*EXERCISE DIRECTIONS:* Without including the pictures, copy out every line below.

*INFORMATION SUPPLIED:*
★ ★ ★ ★

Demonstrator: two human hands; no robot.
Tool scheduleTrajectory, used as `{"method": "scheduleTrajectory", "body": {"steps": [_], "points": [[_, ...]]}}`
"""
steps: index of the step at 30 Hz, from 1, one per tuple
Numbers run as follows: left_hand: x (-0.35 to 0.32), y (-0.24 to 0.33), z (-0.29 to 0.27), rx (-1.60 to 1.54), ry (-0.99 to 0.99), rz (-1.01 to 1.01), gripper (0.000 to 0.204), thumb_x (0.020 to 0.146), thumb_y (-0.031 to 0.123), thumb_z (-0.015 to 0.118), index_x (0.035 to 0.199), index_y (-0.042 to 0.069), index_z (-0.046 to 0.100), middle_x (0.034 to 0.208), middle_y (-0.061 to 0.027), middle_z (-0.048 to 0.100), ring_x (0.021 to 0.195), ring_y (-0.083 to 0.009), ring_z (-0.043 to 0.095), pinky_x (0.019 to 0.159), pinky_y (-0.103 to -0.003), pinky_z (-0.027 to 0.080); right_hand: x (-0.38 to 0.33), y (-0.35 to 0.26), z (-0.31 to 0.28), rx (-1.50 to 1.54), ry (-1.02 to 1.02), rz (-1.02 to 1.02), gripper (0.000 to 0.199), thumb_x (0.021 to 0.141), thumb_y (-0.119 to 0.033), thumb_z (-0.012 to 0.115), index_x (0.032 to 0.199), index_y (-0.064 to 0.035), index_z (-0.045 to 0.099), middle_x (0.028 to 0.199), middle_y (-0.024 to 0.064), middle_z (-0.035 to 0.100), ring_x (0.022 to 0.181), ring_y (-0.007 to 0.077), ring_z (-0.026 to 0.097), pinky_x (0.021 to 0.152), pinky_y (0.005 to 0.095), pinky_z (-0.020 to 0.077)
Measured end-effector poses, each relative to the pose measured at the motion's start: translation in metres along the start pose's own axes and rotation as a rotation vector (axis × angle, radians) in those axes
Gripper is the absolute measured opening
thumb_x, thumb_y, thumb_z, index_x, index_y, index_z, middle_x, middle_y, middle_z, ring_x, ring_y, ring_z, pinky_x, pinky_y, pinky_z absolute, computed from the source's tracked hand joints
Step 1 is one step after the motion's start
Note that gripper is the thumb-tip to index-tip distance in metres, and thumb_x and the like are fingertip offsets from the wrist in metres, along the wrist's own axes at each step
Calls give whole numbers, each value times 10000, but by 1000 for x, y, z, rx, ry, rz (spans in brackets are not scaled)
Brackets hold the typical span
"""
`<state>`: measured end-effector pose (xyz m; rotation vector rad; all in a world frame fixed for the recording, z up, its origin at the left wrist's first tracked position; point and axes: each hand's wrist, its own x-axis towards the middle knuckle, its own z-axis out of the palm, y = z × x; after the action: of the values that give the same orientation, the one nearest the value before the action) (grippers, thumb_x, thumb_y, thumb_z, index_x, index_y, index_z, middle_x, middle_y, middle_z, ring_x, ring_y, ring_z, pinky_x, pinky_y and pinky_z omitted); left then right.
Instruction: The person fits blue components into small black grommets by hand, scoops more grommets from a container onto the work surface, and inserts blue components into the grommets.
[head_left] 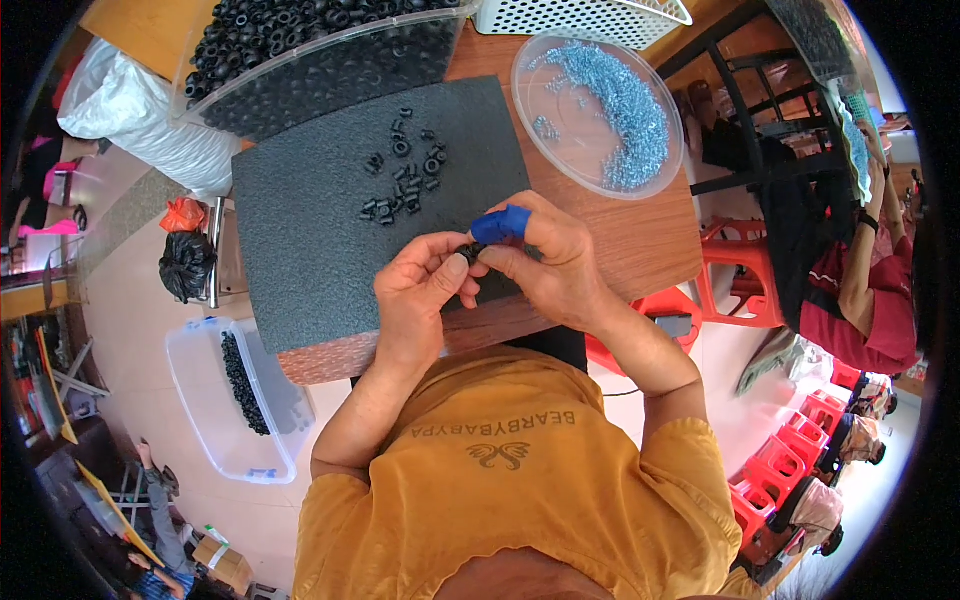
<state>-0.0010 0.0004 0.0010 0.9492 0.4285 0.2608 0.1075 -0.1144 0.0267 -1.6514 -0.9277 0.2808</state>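
Observation:
Over the near edge of a dark grey foam mat [300, 230], my two hands meet at a small black ring-like part [468, 254]. My left hand [425, 285] pinches it between thumb and fingers. From the other side, the thumb and index finger of my right hand [550, 255] close on the same part. Blue tape [502, 224] wraps that index finger. The fingertips hide most of the part, so its details cannot be made out. Beyond my hands, several loose black parts [408, 188] lie scattered on the mat.
At the back left stands a clear bin [330, 52] full of black parts. A round clear tray [570, 140] holds tiny bluish pieces [640, 130], beside a white perforated basket [580, 22]. A clear tub [205, 420] rests on the floor at left. Red stools [740, 270] and another person [870, 290] are at right.

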Motion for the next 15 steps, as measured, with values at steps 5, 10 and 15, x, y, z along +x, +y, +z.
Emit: {"method": "scheduleTrajectory", "body": {"steps": [5, 10, 15], "points": [[1, 1, -1, -42, -26, -61, 202, 864, 63, 552, 1038, -41, 555, 837, -110, 628, 655, -112, 556, 569, -228, 467, 5, -1, -8, -120, -94, -104, 228, 667, 60, 669, 876, -13, 608, 817, 89, 576, 713, 187, 580, 585, 276, 448], [1, 0, -1, 7, -27, -30, 209, 856, 55, 562, 1041, -39, 552, 844, -107, 626, 669, -115, 562, 578, -225, 472, 9, -1, -12, -172, -136, -137, 230, 631, 49, 681, 839, -14, 606, 785, 92, 574, 710, 242, 558, 584, 312, 437], [1, -2, 2, 105, -27, 9, 219, 863, 73, 562, 1052, -37, 544, 852, -95, 621, 681, -101, 554, 582, -210, 464, 11, 2, -13, -199, -135, -207, 213, 611, 59, 676, 794, -12, 593, 744, 97, 554, 687, 277, 536, 570, 339, 431]]}}
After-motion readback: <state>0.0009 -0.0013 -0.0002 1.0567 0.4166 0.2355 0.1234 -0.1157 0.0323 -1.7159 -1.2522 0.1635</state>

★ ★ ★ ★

*SOLUTION:*
Demonstrator: two human hands; no robot.
Tool scheduleTrajectory, used as `{"method": "scheduleTrajectory", "body": {"steps": [_], "points": [[_, ...]]}}`
"""
steps: index of the step at 30 Hz, from 1, one per tuple
Numbers run as follows: left_hand: x (-0.35 to 0.32), y (-0.24 to 0.33), z (-0.29 to 0.27), rx (-1.60 to 1.54), ry (-0.99 to 0.99), rz (-1.01 to 1.01), gripper (0.000 to 0.204), thumb_x (0.020 to 0.146), thumb_y (-0.031 to 0.123), thumb_z (-0.015 to 0.118), index_x (0.035 to 0.199), index_y (-0.042 to 0.069), index_z (-0.046 to 0.100), middle_x (0.034 to 0.208), middle_y (-0.061 to 0.027), middle_z (-0.048 to 0.100), ring_x (0.021 to 0.195), ring_y (-0.083 to 0.009), ring_z (-0.043 to 0.095), pinky_x (0.019 to 0.159), pinky_y (-0.103 to -0.003), pinky_z (-0.027 to 0.080); right_hand: x (-0.38 to 0.33), y (-0.35 to 0.26), z (-0.31 to 0.28), rx (-1.50 to 1.54), ry (-1.02 to 1.02), rz (-1.02 to 1.02), gripper (0.000 to 0.199), thumb_x (0.021 to 0.141), thumb_y (-0.119 to 0.033), thumb_z (-0.012 to 0.115), index_x (0.032 to 0.199), index_y (-0.064 to 0.035), index_z (-0.045 to 0.099), middle_x (0.028 to 0.199), middle_y (-0.024 to 0.064), middle_z (-0.035 to 0.100), ring_x (0.022 to 0.181), ring_y (-0.007 to 0.077), ring_z (-0.026 to 0.097), pinky_x (0.021 to 0.152), pinky_y (0.005 to 0.095), pinky_z (-0.020 to 0.077)
Measured end-effector poses, each relative to the pose measured at the motion's start: translation in metres along the start pose's own axes and rotation as a rotation vector (axis × angle, radians) in those axes
Gripper is the absolute measured opening
thumb_x, thumb_y, thumb_z, index_x, index_y, index_z, middle_x, middle_y, middle_z, ring_x, ring_y, ring_z, pinky_x, pinky_y, pinky_z absolute, computed from the source's tracked hand joints
Step 1 is one step after the motion's start
Note that gripper is the thumb-tip to index-tip distance in metres, and thumb_x and the like are fingertip offsets from the wrist in metres, along the wrist's own axes at each step
Calls give whole numbers, each value times 10000, but by 1000 for x, y, z, rx, ry, rz (spans in brackets are not scaled)
Brackets hold the typical span
"""
`<state>`: measured end-effector pose (xyz m; rotation vector rad; all in a world frame fixed for the recording, z up, its origin at the left wrist's first tracked position; point and axes: each hand's wrist, its own x-axis towards the middle knuckle, its own z-axis out of the palm, y = z × x; after the action: of the values that give the same orientation, the one nearest the value before the action) (grippers, thumb_x, thumb_y, thumb_z, index_x, index_y, index_z, middle_x, middle_y, middle_z, ring_x, ring_y, ring_z, pinky_x, pinky_y and pinky_z omitted); left then right.
Instruction: The person fits blue components into small black grommets by hand, scoops more grommets from a container onto the work surface, and inserts blue components into the grommets.
[head_left] 
<state>-0.0010 0.0004 0.0010 0.9492 0.4285 0.2608 0.1075 -0.1144 0.0267 -1.6514 -0.9277 0.2808</state>
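Observation:
Over the near edge of a dark grey foam mat [300, 230], my two hands meet at a small black ring-like part [468, 254]. My left hand [425, 285] pinches it between thumb and fingers. From the other side, the thumb and index finger of my right hand [550, 255] close on the same part. Blue tape [502, 224] wraps that index finger. The fingertips hide most of the part, so its details cannot be made out. Beyond my hands, several loose black parts [408, 188] lie scattered on the mat.
At the back left stands a clear bin [330, 52] full of black parts. A round clear tray [570, 140] holds tiny bluish pieces [640, 130], beside a white perforated basket [580, 22]. A clear tub [205, 420] rests on the floor at left. Red stools [740, 270] and another person [870, 290] are at right.
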
Motion for the next 15 steps, as measured, with values at steps 5, 10 and 15, x, y, z along +x, +y, +z.
Emit: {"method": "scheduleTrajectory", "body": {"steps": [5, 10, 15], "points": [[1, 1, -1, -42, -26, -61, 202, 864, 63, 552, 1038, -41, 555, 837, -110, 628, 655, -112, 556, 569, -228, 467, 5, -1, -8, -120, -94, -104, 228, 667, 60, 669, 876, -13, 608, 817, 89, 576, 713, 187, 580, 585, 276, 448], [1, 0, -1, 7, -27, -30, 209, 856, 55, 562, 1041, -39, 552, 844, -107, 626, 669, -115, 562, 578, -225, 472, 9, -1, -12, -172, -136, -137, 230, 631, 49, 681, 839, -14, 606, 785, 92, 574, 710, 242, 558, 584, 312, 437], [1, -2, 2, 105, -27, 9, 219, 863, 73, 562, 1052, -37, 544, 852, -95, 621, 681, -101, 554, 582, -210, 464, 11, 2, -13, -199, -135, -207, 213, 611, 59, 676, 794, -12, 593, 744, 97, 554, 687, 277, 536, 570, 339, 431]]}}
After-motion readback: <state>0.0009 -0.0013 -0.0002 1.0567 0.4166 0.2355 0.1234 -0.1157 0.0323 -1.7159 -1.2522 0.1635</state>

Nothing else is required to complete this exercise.